Comparison of the binding sites of each factor with transcripts in the UCSC Known Genes track also revealed similarities and differences in their binding properties (Fig. 3C). For example, binding outside of promoter regions was quite prevalent for CEBPB and HNF4A (68.0% and 63.3% of sites, respectively), similar to our results with PPARGC1A (Fig. 3C). In contrast, GABP and NR3C1 were much more common at promoters (72.0% and 91.3% of sites, respectively) and most similar in their binding distribution to RNA pol II (Fig. 3C). To examine the relationship of each factor with RNA pol II in more detail, we also determined the fraction of sites that was adjacent to an RNA pol II binding site (Fig. 3D). These results were consistent with the patterns we observed relative to TSSs, indicating that the subset of promoter-proximal binding sites of each factor is associated with sites of transcription initiation in the genome (Fig. 3D).
Correlation of binding with gene expression suggests that many of the binding sites are functional
To determine whether these factors are associated with genes that are differentially expressed in the fasted state, we measured gene expression using Illumina BeadArrays before and after 6 h treatment with forskolin. Genes were ranked by fold-induction and compared with the binding site information for the different factors. As shown in the heatmap in Figure 4, PPARGC1A and its network partners are strongly associated with both the top and bottom of the ranked gene list, indicating that the binding of these factors may promote the up- or down-regulation of their target genes. The biased representation of target genes at the top and bottom of the ranked list was statistically significant for each factor (P < 10−3) based on the results of gene set enrichment analysis (Subramanian et al. 2005), with the exception of NR3C1, which was significantly associated only with the top ranking genes (Fig. 4).
Regulator occupancy corresponds with gene expression changes in forskolin-treated HepG2 cells. (Left panel) Replicate gene expression measurements from Illumina BeadArrays were used to rank 18,000 genes by fold induction after 6 h treatment with forskolin. (Right panel) The distribution of regulator-occupied genes within the ranked list is depicted as a heatmap. The ranked list was divided into 18 rank groups containing 1000 genes each and genes containing 5′-proximal, 3′-proximal, or intragenic binding sites were identified for each factor. Within each rank group, the fraction of genes that are occupied by a given factor was compared with the fraction expected from a random distribution. Colors in the heatmap represent the level of over- or under-representation of regulator-occupied genes. Association of regulator-occupied genes with both the top and bottom of the ranked list was determined to be statistically significant (P < 10−3) for CEBPB, HNF4A, GABP, HSF1, PPARGC1A, and ESRRA using gene set enrichment analysis (Subramanian et al. 2005). NR3C1-occupied genes were significantly associated with the top of the ranked list only (P < 10−3).
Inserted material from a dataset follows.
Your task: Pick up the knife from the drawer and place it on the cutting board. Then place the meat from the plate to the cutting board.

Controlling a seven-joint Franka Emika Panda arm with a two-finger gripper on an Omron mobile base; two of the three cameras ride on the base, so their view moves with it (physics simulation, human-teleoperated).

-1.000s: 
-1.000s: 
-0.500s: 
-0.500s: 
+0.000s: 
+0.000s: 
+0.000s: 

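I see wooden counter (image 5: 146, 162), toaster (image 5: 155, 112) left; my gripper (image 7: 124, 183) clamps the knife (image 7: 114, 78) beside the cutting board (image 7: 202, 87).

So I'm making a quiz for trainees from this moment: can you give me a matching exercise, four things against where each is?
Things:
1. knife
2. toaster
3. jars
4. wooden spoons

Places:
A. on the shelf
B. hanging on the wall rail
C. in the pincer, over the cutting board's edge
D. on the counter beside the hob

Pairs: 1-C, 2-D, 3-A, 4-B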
PPARGC1A functions with different combinations of TFs at distinct types of gene targets
In order to examine the combinatorial binding patterns of PPARGC1A with each of its network partners, we next analyzed the subset of interactions involving PPARGC1A in more detail. We first grouped the entire set of PPARGC1A binding sites based on the number of regulators bound (Supplemental Table S8); these interactions are visualized as a heatmap in Figure 5A. Notably, 1741 PPARGC1A binding sites (92.3%) are located in multi-RFBRs, the highest proportion among all of the regulators that we examined. This finding is consistent with the requirement of PPARGC1A to localize to its genomic targets through TFs that directly bind DNA; it likely also reflects the fact that factors were chosen based on association with PPARGC1A. PPARGC1A also likely interacts with TFs not included in the present study at the remaining 145 sites located outside of multi-RFBRs. Another intriguing finding is that PPARGC1A binding sites are typically co-occupied by more than one additional TF. Indeed the two largest groups of PPARGC1A-bound multi-RFBRs contain two to three additional TFs (Fig. 5A). The top three unique regulator combinations within each group are displayed in Figure 5B. Overall, the most prevalent combination was PPARGC1A–HNF4A–CEBPB, observed at 350 multi-RFBRs (Fig. 5B). Other examples of frequently observed combinations are PPARGC1A–HNF4A–CEBPB–HSF1 (188 multi-RFBRs) and PPARGC1A–HNF4A–CEBPB–ESRRA (160 multi-RFBRs) (Fig. 5B).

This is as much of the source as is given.